As previously mentioned, low serum albumin levels strongly predict VTE. Therefore, the prophylactic use of anticoagulants such as LMWH has been suggested by the KDIGO guidelines for patients with serum albumin levels below 20 g/L [27]. If low albumin levels persist beyond 3 months, warfarin with close monitoring of INR is considered [3, 22, 27]. In addition to LMWH, direct oral anticoagulants (DOACs) such as apixaban and rivaroxaban are emerging as possible alternatives for treating and preventing VTE in nephrotic syndrome [3]. Case reports, mainly focused on patients with hypoalbuminemia, have shown that DOACs can be very effective [3, 23]. Nonetheless, more extensive studies are needed to establish their safety and efficacy in the long term.

Owing to a lack of solid evidence regarding the use of anticoagulants as a preventive measure against thromboembolic events in nephrotic syndrome patients, the decision to use them should be on a case-by-case basis. We should consider the risk factors and severity of the disease for each patient.

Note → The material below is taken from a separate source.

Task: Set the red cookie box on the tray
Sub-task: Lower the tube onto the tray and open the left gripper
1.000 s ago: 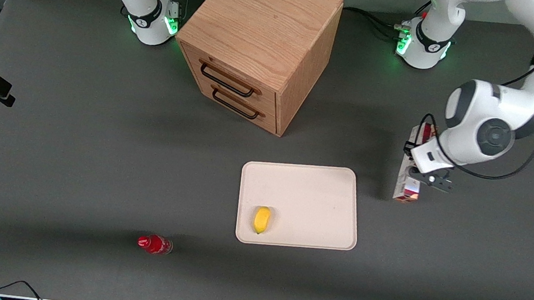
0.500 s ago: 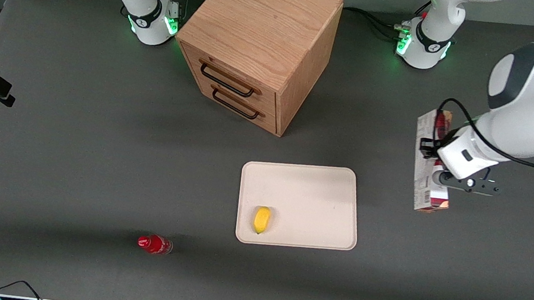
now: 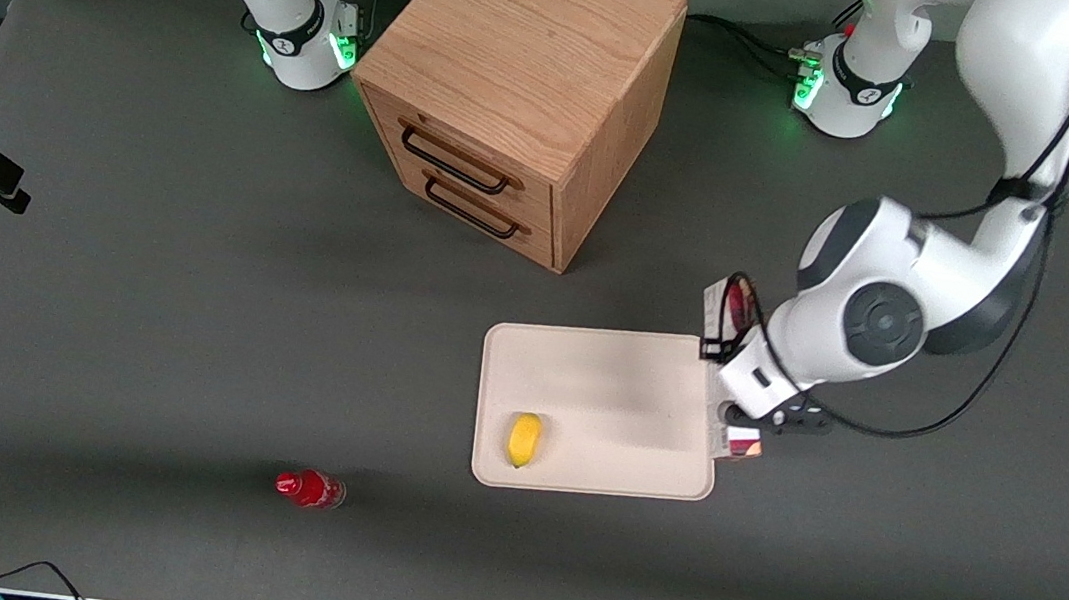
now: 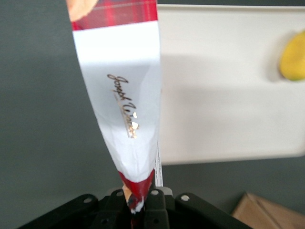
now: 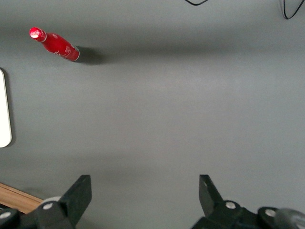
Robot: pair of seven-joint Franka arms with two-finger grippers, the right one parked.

We should also weigh the risk of bleeding against the risk of thrombosis before planning preventive anticoagulation to ensure the best patient outcomes [12, 24]. In our case, the use of LMWH proved successful in the acute treatment of our patient, as he showed significant improvement. We later switched him to apixaban as long-term anticoagulation. This approach allowed for more convenient outpatient care while preventing future thromboembolic events.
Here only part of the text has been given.